ABOUT THIS TASK
Count the lines below containing "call". Number only.

SOURCE MATERIAL
== == ==

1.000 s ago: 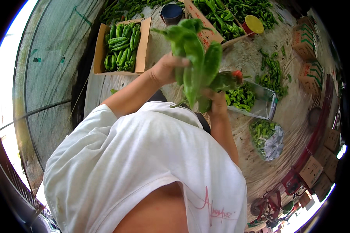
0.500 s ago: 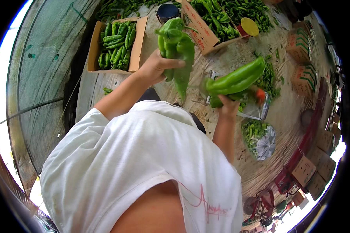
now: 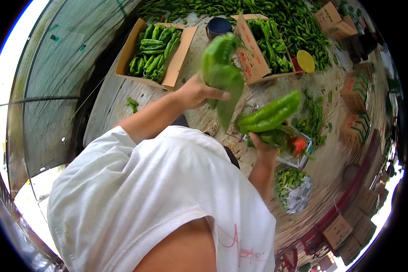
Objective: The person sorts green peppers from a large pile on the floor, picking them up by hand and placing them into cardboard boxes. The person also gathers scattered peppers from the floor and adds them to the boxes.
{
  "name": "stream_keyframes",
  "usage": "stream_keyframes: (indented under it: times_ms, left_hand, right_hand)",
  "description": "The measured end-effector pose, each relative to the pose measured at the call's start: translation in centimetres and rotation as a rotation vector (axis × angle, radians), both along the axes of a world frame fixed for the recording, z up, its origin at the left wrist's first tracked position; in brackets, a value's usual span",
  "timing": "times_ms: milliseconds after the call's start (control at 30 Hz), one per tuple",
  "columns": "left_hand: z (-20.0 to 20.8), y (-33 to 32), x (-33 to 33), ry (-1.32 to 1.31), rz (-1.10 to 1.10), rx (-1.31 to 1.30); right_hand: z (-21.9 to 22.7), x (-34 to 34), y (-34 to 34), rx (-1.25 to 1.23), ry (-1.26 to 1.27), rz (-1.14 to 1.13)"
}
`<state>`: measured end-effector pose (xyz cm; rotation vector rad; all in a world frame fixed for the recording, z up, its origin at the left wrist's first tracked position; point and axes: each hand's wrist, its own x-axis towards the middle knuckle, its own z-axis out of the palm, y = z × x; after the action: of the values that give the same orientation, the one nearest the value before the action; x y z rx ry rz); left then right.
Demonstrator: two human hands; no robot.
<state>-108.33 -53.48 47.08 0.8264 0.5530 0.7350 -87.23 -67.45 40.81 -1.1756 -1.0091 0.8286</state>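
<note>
My left hand point(image 3: 196, 94) is closed around a bunch of large green peppers point(image 3: 222, 68), held up in front of me and smeared by motion. Lower and to the right, my right hand point(image 3: 264, 147) grips more peppers. On top there is a long bright green pepper point(image 3: 272, 112); beneath it lies a darker one point(image 3: 276, 138) with a red patch at one end. An open carton point(image 3: 180, 59) with rows of green peppers stands beyond my left hand. Another carton point(image 3: 253, 59), also holding peppers, stands farther right with its flap raised.
A great heap of green peppers point(image 3: 299, 27) covers the far floor. Between the cartons stands a dark blue bucket point(image 3: 219, 26). A yellow round thing point(image 3: 305, 61) sits beside the right carton. A plastic bag of peppers point(image 3: 299, 196) lies at the right, near stacked boxes point(image 3: 354, 93).
The whole view has shifted, so the cartons now appear farther right and more of the far heap shows. Both hands keep hold of their peppers; the right hand's bunch has turned slightly.
</note>
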Motion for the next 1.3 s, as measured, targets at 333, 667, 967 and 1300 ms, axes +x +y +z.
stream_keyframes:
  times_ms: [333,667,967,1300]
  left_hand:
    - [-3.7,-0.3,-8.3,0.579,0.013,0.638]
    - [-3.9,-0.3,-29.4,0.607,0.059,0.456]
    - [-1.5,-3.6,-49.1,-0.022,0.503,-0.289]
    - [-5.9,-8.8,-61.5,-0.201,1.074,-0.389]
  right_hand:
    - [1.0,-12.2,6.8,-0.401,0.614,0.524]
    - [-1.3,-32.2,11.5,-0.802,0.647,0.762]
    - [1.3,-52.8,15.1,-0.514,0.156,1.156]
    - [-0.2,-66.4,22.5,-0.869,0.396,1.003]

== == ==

TASK RESULT
2